[Entries taken from a collection]

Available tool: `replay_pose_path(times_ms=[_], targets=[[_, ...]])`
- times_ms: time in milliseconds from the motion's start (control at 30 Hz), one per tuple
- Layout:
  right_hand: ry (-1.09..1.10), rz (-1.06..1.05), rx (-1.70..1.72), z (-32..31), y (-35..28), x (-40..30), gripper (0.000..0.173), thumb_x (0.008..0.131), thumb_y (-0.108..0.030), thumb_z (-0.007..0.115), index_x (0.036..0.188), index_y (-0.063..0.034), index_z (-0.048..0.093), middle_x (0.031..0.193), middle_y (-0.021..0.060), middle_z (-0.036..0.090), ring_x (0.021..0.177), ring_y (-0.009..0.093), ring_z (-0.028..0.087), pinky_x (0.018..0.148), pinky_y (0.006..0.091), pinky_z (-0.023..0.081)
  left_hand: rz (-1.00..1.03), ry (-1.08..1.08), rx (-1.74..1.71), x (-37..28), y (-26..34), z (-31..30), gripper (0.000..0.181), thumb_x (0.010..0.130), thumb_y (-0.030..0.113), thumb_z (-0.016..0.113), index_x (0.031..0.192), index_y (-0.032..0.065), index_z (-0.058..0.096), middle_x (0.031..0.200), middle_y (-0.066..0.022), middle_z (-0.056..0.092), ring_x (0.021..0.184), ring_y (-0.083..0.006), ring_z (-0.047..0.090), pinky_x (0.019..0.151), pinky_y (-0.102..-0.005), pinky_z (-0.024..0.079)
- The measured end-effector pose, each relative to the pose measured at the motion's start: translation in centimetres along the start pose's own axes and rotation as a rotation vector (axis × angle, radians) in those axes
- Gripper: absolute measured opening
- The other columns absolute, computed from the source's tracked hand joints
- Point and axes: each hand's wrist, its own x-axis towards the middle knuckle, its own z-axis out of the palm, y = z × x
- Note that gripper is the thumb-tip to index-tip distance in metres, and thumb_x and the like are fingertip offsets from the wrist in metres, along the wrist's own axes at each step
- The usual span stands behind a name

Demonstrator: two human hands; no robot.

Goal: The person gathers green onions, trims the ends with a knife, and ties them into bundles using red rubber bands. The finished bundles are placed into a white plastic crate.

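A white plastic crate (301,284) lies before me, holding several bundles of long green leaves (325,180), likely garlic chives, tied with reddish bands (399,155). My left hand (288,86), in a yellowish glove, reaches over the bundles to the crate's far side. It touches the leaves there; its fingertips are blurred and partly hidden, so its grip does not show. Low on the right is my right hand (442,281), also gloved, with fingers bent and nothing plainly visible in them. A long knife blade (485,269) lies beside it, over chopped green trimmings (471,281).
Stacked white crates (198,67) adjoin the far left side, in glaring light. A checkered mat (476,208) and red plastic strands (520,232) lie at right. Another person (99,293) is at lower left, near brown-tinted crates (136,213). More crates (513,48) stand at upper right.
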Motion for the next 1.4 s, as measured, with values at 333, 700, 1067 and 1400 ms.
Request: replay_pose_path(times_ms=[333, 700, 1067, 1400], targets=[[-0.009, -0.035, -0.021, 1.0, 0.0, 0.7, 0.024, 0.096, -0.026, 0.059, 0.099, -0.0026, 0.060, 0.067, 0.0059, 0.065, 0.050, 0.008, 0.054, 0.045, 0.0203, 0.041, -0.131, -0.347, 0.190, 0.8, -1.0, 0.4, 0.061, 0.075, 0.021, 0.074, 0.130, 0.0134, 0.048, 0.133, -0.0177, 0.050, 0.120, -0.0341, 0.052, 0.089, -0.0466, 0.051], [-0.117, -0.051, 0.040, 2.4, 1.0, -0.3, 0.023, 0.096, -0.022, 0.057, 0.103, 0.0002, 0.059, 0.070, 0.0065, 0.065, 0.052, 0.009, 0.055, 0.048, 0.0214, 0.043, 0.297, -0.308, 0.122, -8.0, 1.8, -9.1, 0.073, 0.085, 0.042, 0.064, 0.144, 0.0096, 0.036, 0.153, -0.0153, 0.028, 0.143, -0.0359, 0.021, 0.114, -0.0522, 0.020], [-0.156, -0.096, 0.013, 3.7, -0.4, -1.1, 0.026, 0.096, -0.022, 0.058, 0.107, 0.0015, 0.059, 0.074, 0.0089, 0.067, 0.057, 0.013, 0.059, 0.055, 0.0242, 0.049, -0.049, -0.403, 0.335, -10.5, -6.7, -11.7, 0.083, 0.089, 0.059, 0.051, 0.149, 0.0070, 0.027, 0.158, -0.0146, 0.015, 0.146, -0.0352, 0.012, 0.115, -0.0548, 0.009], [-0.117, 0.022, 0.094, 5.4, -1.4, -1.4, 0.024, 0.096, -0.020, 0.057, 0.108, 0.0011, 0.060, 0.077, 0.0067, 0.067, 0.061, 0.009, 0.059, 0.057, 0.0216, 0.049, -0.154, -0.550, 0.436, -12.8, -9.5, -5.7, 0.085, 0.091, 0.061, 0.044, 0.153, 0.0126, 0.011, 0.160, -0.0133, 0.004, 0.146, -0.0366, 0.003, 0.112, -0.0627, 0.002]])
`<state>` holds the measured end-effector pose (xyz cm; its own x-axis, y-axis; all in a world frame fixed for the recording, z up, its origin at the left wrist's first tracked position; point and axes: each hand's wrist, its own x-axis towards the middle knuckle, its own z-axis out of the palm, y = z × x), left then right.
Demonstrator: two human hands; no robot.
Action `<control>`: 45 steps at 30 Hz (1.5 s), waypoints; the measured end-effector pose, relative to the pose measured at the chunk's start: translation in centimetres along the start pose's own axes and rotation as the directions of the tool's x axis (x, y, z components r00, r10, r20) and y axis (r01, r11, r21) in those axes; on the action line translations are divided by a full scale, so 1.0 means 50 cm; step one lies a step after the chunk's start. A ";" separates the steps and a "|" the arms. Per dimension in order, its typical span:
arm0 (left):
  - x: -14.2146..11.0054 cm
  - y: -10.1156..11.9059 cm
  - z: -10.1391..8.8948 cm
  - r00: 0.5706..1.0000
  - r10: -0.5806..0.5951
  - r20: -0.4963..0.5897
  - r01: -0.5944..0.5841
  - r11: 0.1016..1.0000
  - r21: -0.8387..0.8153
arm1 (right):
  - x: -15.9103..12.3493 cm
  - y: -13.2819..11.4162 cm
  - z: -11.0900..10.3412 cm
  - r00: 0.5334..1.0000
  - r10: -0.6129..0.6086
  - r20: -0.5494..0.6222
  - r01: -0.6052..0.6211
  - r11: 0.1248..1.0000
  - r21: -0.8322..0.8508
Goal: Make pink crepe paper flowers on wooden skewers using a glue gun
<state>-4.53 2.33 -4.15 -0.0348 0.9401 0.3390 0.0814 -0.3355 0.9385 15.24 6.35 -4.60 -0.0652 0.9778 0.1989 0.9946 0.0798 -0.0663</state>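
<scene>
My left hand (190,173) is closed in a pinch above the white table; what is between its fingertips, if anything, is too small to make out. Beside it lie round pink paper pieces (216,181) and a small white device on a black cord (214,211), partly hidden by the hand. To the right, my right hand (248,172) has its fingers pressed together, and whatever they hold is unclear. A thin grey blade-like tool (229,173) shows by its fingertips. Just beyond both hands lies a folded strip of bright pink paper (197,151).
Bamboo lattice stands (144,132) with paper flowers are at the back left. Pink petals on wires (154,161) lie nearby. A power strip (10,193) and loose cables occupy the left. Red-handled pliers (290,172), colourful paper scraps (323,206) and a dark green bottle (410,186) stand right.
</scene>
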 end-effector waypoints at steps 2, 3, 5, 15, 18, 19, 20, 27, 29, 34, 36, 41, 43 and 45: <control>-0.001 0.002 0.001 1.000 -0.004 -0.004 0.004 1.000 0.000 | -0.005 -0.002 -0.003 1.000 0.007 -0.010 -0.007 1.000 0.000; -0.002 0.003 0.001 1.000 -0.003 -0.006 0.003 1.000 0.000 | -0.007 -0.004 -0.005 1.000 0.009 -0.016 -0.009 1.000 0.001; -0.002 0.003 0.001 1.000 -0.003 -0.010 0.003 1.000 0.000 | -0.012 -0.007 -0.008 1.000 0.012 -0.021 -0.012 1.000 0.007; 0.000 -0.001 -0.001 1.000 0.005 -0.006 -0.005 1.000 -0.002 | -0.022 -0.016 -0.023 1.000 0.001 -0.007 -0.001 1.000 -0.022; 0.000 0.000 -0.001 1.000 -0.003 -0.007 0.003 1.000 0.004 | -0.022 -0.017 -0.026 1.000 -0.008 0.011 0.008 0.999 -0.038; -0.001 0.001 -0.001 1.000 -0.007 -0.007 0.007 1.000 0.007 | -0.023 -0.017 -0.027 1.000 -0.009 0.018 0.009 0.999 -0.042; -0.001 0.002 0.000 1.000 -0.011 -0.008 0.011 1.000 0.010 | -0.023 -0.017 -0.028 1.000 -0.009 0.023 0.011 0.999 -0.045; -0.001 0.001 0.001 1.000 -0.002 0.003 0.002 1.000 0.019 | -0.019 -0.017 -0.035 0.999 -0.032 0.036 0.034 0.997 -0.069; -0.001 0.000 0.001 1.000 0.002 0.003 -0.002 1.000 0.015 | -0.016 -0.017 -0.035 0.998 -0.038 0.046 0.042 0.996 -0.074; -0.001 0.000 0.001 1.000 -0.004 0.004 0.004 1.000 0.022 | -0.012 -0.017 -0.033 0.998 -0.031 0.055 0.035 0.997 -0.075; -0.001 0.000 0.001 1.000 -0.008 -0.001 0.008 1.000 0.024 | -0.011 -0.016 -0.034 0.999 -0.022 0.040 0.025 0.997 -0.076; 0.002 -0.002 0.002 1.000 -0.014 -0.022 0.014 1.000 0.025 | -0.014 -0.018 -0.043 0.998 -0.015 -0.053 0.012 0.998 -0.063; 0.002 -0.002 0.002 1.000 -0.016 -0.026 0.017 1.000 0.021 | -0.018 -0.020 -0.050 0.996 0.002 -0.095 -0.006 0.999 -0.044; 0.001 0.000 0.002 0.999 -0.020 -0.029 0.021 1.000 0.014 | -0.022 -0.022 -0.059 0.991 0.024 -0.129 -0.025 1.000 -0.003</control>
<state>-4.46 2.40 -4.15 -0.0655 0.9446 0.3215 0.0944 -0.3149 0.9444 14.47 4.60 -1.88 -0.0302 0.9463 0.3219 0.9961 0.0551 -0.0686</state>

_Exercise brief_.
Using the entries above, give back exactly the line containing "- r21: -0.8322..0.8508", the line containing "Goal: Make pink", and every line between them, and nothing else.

_Output for this exercise_.
  - r21: -0.8322..0.8508
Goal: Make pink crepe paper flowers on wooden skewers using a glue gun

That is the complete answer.